(Collected data)
□ □ □ □

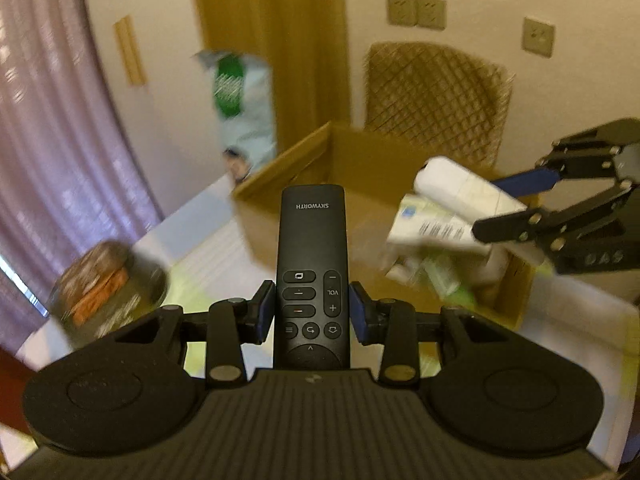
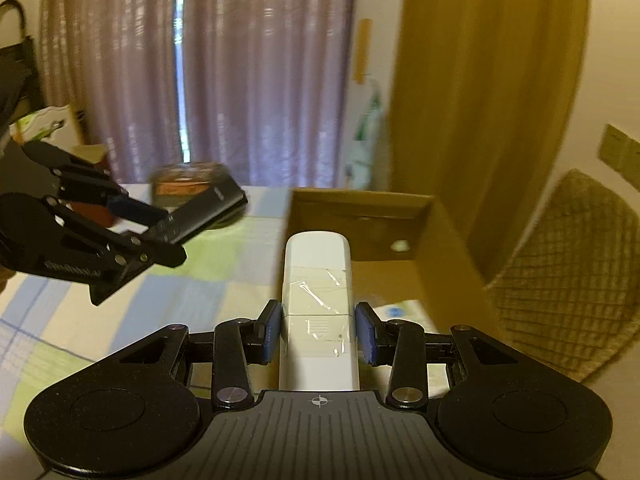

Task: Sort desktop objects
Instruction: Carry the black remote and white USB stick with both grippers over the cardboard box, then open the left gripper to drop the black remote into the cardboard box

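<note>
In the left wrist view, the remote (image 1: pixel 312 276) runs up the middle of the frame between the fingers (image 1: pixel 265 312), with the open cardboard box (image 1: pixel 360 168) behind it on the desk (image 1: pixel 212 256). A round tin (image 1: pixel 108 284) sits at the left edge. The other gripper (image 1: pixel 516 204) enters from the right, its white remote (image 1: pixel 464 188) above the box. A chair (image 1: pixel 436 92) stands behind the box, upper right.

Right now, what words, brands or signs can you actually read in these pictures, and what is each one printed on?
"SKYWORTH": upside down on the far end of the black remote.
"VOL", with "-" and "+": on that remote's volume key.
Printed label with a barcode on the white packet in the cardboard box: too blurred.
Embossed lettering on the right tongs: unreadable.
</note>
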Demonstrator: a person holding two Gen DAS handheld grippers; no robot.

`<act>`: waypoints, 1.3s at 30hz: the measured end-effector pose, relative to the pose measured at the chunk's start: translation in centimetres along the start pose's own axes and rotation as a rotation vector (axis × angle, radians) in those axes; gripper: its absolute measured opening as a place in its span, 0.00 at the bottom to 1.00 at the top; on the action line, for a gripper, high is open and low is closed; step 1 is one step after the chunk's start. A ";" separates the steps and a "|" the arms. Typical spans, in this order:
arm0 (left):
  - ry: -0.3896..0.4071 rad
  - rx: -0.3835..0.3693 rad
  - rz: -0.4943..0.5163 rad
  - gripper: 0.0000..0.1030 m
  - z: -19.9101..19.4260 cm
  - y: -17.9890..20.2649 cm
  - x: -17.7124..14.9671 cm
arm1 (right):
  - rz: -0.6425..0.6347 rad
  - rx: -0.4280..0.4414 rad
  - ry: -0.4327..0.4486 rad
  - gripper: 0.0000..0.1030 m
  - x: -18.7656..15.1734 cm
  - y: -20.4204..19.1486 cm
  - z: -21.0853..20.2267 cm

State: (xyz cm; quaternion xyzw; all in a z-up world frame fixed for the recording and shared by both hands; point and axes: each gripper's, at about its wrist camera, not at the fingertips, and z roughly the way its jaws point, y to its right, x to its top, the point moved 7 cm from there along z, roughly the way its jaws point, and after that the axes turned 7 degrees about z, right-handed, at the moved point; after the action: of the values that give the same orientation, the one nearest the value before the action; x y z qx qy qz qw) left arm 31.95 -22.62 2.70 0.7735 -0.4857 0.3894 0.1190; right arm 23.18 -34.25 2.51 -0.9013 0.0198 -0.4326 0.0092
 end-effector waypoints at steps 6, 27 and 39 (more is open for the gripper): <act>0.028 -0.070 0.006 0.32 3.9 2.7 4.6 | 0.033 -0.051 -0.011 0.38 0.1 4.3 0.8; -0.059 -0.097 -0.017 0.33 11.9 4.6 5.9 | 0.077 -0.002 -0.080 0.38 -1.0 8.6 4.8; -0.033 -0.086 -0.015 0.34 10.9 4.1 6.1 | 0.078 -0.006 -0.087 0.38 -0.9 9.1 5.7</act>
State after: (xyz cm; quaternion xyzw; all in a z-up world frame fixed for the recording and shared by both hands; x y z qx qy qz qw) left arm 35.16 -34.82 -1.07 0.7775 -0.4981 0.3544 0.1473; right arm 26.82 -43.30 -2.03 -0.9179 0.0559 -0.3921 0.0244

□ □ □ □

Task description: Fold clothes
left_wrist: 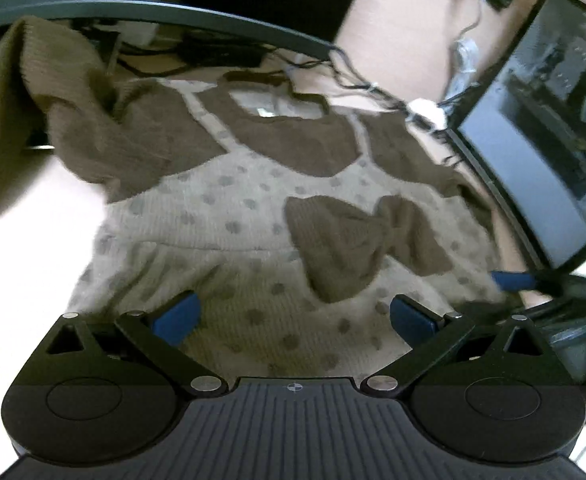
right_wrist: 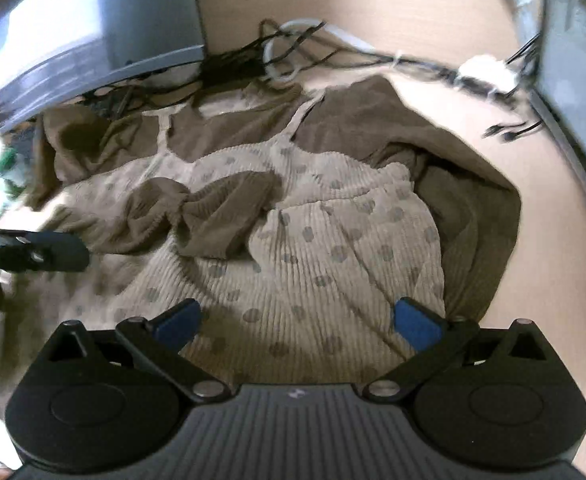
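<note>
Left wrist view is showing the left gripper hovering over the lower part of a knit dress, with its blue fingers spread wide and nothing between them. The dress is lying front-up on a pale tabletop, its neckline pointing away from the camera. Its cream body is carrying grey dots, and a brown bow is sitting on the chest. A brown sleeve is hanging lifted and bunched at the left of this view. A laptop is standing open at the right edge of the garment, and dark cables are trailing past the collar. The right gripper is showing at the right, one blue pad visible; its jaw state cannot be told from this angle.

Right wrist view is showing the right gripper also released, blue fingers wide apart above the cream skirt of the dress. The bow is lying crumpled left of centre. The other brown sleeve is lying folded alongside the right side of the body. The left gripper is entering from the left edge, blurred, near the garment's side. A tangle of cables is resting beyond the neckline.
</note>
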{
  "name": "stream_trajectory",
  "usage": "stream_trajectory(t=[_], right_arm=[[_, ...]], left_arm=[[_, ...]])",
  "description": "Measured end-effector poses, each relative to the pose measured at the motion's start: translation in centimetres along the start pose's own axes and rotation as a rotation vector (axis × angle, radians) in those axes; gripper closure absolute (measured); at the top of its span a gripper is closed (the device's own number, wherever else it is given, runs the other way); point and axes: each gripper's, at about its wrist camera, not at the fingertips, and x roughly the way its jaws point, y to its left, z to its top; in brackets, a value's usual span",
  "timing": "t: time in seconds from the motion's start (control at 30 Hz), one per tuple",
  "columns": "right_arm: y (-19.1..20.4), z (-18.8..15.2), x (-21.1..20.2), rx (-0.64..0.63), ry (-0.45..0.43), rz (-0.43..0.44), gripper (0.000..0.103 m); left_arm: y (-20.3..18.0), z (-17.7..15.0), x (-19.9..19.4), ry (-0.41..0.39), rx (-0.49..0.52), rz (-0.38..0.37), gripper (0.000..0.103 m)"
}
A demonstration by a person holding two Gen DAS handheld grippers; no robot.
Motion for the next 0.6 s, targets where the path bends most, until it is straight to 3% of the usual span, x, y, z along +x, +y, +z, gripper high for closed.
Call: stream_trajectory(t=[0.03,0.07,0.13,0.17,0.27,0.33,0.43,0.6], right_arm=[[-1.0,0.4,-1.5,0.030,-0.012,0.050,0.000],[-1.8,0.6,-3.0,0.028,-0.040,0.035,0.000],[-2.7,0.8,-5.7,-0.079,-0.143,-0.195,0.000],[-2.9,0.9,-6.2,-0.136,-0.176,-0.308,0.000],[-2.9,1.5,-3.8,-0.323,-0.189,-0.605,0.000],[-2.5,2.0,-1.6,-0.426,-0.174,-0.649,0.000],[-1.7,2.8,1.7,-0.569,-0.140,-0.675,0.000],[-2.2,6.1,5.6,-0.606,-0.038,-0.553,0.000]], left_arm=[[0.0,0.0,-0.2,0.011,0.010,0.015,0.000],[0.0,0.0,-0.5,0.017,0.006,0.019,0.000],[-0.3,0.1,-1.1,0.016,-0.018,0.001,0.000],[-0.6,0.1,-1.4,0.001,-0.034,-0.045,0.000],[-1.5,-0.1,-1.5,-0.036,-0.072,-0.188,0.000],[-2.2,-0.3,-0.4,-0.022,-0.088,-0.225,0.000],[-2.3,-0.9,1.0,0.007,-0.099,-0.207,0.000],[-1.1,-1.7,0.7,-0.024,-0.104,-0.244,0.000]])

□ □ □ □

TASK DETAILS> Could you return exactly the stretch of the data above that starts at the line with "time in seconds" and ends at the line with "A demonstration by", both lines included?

TASK ANSWER>
  "timing": "t: time in seconds from the motion's start (control at 30 Hz), one per tuple",
  "columns": "right_arm: y (-19.1..20.4), z (-18.8..15.2), x (-21.1..20.2), rx (-0.64..0.63), ry (-0.45..0.43), rz (-0.43..0.44), gripper (0.000..0.103 m); left_arm: y (-20.3..18.0), z (-17.7..15.0), x (-19.9..19.4), ry (-0.41..0.39), rx (-0.49..0.52), rz (-0.38..0.37), gripper (0.000..0.103 m)"
}
A demonstration by a person holding two Gen DAS handheld grippers; no robot.

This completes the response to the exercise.